Task item => Write only the number of lines in the records beneath that hold "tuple".

★ ★ ★ ★ ★

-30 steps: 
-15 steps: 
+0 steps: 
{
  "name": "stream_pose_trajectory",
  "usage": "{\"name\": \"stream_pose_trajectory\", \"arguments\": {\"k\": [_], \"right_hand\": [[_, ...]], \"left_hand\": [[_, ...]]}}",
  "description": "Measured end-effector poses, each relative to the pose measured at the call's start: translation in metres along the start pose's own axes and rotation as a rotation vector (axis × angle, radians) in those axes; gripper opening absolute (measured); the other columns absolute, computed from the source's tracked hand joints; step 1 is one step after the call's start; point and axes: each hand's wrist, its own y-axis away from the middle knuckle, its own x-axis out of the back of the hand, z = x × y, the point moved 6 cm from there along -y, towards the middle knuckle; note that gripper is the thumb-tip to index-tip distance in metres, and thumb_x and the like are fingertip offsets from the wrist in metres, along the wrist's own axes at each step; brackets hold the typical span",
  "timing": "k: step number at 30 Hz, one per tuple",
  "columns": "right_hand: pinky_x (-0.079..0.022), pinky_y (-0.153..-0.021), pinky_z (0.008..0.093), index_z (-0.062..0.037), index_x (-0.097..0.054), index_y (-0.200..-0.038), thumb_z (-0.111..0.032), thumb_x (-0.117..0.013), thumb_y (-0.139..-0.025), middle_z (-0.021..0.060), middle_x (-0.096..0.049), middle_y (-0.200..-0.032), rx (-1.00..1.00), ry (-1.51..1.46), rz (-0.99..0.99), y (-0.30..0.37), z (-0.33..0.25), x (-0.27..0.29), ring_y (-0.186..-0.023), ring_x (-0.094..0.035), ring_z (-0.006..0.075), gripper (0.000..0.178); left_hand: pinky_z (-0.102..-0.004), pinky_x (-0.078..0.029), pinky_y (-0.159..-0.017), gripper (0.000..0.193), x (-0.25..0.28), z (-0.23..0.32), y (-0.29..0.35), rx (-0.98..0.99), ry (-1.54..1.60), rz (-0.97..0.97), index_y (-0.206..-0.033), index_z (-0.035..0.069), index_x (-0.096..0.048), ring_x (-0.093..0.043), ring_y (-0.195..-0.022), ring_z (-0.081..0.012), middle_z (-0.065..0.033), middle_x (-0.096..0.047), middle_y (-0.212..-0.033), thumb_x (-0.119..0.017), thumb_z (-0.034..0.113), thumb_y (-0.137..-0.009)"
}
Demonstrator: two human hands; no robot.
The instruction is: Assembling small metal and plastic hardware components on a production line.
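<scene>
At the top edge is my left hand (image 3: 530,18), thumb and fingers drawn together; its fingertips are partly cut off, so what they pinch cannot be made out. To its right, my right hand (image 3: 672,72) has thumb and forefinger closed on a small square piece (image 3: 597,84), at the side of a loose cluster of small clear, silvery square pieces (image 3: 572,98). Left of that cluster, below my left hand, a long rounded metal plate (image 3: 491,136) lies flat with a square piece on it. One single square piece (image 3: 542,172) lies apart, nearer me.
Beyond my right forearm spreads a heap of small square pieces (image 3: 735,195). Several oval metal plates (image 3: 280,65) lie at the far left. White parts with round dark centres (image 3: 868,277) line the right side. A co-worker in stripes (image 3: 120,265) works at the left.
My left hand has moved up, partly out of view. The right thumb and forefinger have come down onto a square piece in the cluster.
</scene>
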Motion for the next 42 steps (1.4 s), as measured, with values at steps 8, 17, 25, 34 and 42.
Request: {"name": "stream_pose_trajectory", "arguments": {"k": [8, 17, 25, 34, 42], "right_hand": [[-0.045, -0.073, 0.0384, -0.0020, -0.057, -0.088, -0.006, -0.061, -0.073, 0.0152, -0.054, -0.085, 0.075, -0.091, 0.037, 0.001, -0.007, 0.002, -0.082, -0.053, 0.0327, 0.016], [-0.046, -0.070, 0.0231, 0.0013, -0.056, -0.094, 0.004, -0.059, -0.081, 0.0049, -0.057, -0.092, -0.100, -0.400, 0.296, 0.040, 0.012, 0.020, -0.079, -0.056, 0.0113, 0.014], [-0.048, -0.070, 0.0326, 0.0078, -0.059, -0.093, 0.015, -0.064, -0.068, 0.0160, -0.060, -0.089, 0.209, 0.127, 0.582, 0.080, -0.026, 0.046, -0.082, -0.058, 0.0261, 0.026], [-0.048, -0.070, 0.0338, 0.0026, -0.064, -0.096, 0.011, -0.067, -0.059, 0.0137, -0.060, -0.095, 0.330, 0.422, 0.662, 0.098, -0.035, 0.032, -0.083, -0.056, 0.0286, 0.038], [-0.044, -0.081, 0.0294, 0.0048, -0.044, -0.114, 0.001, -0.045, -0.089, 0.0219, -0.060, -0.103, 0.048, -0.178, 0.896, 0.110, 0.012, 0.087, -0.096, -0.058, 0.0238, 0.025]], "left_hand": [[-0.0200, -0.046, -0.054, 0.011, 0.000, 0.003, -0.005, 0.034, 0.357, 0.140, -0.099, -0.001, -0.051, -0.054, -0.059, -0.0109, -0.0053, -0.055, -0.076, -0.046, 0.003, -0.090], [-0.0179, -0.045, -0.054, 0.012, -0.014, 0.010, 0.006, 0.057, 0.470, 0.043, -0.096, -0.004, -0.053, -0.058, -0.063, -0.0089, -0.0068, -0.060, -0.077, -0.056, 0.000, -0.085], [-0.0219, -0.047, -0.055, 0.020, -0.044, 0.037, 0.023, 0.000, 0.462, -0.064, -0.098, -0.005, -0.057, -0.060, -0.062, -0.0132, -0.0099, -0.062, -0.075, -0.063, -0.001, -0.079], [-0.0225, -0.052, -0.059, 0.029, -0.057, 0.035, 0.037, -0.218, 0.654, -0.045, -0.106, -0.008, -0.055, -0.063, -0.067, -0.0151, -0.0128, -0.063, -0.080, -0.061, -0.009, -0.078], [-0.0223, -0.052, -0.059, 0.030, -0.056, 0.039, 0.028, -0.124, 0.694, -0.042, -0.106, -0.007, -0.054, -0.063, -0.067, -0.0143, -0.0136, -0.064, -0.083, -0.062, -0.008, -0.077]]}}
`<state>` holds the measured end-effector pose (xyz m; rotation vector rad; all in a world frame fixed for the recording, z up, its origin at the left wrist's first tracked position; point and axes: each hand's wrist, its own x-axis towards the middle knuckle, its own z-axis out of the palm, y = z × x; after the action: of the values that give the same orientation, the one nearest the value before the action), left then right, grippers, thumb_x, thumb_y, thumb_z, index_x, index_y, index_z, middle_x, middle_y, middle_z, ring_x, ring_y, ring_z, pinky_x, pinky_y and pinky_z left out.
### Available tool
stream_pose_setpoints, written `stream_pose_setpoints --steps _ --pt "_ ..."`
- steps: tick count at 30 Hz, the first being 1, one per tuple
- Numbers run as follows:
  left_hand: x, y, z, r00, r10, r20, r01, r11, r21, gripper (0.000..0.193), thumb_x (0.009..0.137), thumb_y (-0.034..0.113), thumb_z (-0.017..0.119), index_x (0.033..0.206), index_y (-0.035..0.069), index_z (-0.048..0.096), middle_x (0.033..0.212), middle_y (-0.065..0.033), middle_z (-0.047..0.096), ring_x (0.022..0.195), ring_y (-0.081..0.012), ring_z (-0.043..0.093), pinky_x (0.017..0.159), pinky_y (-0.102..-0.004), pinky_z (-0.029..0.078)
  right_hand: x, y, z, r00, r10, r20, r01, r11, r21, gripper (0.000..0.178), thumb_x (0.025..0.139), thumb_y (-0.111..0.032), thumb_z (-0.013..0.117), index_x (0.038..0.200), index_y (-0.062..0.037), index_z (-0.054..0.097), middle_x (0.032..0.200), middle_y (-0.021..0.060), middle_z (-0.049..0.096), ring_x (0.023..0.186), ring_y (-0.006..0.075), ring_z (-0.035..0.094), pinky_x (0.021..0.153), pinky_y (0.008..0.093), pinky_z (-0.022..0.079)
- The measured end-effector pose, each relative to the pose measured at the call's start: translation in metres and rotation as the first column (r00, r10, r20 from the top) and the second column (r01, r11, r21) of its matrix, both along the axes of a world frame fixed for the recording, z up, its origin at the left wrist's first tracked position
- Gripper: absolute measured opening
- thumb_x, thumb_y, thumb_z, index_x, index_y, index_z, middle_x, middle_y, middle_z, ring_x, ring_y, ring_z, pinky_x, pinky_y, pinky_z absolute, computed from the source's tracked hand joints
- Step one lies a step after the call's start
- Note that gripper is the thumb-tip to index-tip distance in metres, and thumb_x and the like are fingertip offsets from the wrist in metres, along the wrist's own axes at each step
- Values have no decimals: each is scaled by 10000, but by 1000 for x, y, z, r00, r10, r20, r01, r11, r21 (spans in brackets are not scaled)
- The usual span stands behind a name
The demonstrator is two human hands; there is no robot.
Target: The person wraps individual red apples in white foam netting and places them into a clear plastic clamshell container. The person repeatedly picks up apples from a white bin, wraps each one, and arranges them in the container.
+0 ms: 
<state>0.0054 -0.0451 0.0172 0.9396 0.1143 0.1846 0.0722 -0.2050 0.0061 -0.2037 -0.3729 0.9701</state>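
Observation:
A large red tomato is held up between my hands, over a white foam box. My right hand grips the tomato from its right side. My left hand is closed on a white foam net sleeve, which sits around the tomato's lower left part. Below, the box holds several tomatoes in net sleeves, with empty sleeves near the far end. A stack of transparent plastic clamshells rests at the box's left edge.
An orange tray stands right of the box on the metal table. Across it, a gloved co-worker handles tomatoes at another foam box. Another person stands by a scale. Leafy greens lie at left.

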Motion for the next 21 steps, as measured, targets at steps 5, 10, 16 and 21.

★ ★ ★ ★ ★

Exercise solution => 2